Problem description:
For the word "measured", count the lines of the data that include it and give only the total.

== The input ==

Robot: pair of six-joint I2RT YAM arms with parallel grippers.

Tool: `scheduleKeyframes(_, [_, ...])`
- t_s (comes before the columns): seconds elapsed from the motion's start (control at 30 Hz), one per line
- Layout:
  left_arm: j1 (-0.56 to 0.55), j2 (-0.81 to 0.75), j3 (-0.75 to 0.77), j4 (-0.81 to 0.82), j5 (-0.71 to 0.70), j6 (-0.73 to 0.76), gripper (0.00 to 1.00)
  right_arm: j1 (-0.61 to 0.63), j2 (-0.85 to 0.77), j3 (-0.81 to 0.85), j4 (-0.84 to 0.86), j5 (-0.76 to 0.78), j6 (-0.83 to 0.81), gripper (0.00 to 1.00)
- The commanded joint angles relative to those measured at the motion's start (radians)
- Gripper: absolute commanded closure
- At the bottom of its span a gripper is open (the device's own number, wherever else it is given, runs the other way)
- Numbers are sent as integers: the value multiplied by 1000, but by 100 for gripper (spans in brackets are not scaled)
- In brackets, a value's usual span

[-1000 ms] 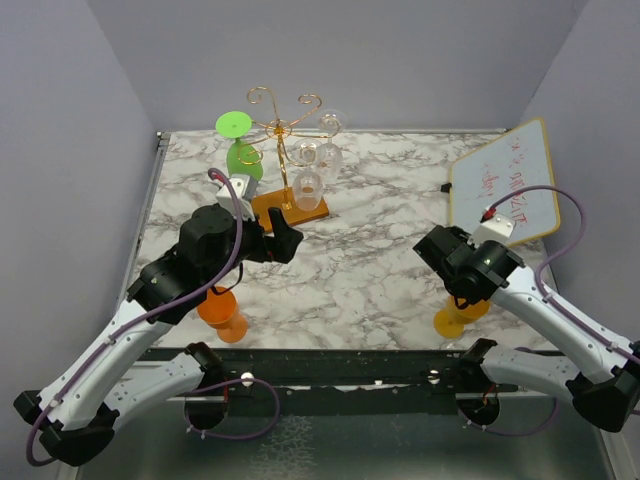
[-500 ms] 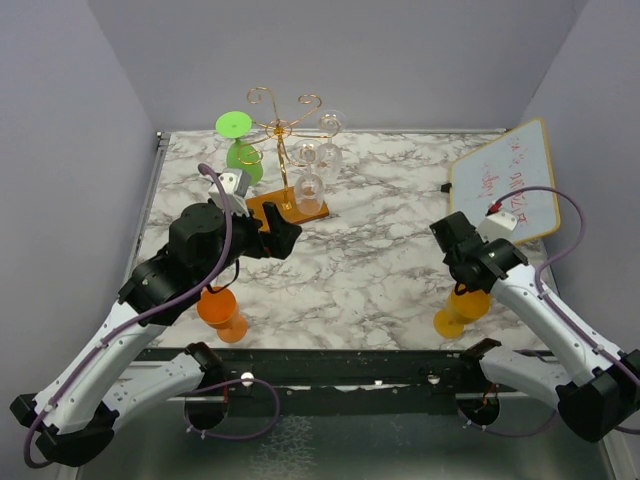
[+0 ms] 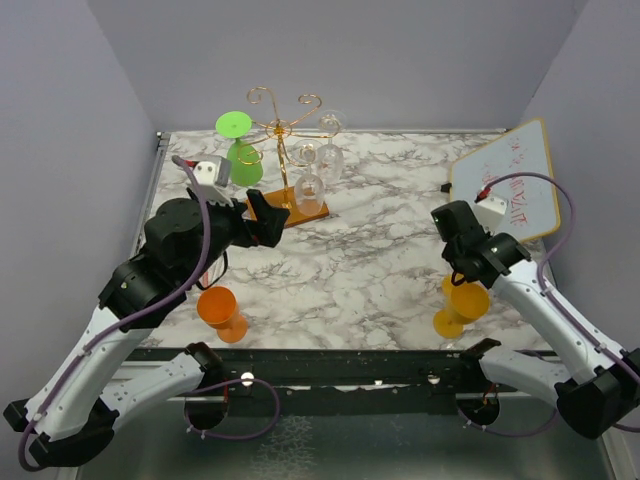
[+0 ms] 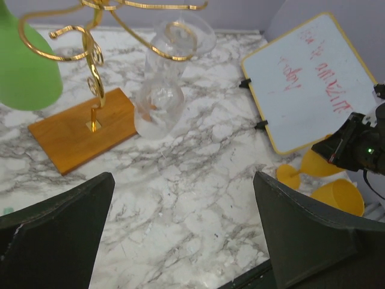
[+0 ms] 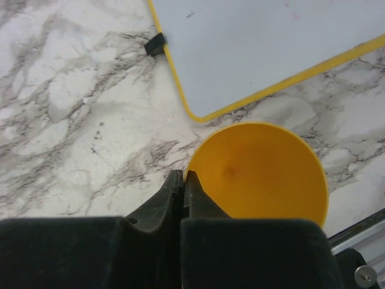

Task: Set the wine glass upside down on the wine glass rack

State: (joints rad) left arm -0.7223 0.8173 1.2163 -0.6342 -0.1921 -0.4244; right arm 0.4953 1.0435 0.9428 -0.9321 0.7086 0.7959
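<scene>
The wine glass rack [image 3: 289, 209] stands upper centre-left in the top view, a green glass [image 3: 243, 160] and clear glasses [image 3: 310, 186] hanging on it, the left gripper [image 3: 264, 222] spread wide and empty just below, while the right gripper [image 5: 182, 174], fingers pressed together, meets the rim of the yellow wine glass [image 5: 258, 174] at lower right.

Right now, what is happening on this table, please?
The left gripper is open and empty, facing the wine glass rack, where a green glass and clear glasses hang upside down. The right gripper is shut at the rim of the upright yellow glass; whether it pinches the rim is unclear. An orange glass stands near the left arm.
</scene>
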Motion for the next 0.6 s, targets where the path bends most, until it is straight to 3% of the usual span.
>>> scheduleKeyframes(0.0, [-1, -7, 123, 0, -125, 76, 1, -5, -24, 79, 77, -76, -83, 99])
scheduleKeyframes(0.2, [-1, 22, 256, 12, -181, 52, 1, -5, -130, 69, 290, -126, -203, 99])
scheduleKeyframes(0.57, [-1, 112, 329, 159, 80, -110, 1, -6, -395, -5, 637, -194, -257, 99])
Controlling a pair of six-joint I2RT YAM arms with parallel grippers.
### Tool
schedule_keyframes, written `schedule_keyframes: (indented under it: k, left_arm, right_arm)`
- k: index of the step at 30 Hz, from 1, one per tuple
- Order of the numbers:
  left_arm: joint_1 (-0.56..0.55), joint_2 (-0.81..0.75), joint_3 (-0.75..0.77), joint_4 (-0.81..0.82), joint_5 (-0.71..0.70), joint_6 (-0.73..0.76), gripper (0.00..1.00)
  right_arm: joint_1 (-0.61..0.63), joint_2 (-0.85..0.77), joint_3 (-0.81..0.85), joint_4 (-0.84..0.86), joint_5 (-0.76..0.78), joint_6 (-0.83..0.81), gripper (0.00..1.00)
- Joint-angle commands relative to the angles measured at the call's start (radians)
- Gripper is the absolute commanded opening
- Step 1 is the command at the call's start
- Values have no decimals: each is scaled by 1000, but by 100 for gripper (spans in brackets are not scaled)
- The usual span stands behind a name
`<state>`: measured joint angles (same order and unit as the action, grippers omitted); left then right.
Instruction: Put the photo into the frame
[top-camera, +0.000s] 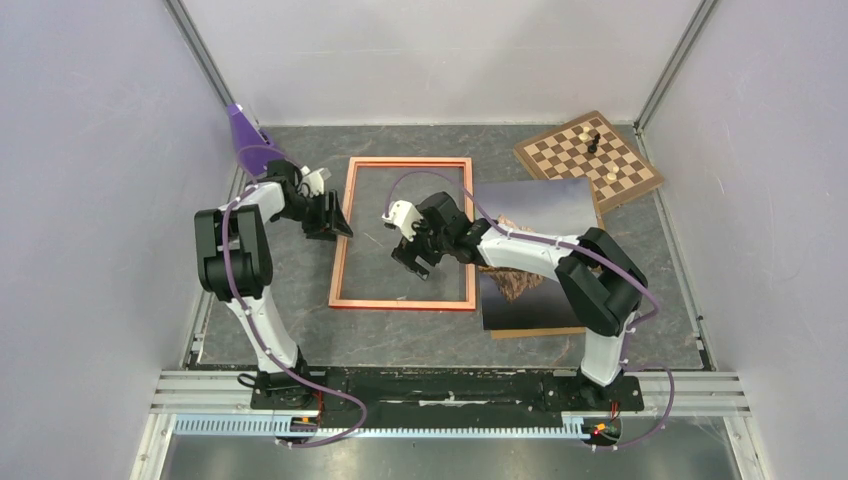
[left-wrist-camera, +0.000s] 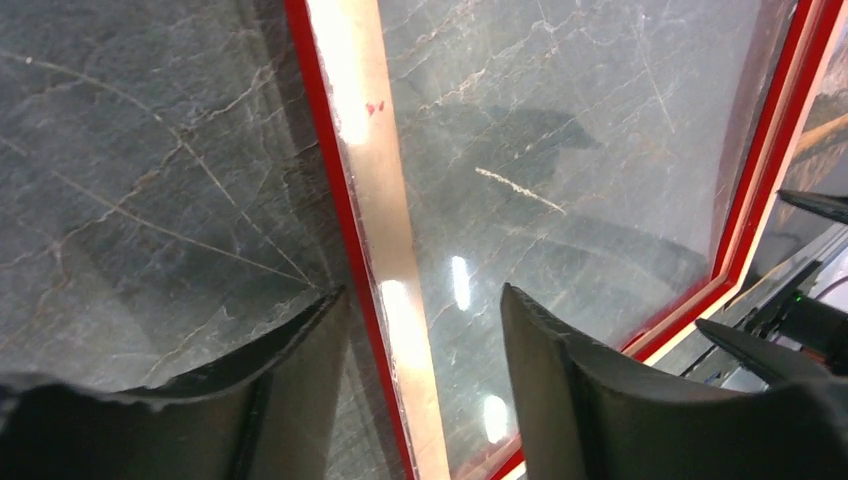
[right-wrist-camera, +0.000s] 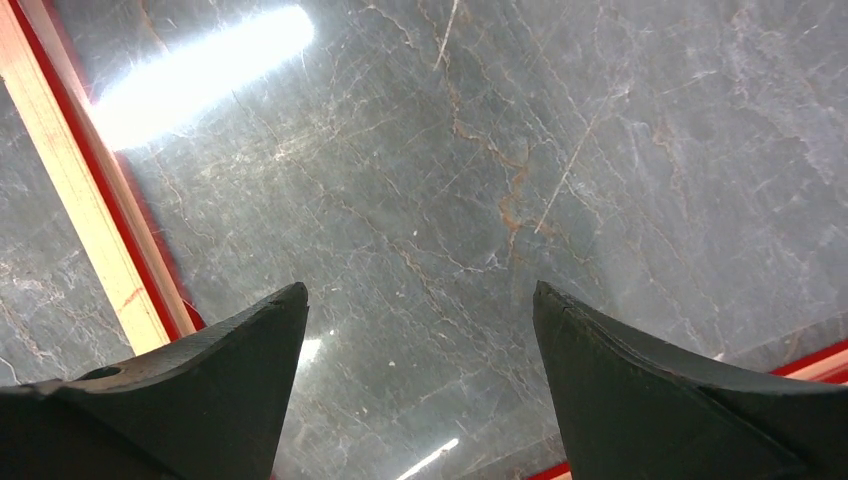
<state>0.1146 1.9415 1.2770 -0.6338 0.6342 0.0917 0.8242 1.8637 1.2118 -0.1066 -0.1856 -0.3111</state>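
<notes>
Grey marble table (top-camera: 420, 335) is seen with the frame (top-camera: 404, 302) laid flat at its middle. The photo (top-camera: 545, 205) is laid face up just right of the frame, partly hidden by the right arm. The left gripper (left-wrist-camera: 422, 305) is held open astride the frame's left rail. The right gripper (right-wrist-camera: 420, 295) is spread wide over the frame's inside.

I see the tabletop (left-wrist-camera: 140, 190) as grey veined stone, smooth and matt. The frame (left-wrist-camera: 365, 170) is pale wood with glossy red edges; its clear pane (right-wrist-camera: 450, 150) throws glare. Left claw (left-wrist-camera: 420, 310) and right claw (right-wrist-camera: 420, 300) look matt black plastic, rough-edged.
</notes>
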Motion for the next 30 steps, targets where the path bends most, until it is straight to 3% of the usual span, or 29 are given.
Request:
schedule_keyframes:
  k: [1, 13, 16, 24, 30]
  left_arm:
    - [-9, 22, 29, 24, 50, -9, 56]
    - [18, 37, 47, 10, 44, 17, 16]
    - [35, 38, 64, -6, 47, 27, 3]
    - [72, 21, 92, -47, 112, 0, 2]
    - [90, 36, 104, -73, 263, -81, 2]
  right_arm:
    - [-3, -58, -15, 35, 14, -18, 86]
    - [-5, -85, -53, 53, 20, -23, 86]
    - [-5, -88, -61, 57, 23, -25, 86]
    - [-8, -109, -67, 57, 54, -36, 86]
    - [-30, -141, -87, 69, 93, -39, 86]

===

Written response:
3